** Input data follows **

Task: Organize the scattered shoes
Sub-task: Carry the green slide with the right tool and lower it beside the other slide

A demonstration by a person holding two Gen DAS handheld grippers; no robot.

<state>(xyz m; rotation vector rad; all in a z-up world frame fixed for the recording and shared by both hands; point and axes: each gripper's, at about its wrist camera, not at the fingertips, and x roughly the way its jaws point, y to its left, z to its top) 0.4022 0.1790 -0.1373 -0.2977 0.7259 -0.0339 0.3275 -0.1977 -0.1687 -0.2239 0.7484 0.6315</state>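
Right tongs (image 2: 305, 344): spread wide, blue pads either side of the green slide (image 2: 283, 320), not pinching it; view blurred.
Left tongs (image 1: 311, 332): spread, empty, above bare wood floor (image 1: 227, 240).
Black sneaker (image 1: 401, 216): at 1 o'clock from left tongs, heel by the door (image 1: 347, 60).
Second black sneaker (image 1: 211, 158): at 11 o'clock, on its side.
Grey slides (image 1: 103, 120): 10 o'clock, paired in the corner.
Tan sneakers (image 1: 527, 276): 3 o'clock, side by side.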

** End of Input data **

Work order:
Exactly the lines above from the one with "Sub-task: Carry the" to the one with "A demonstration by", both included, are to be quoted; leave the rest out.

Output below:
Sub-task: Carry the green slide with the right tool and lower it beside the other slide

A demonstration by a person holding two Gen DAS handheld grippers; no robot.

That's the full output for the exercise.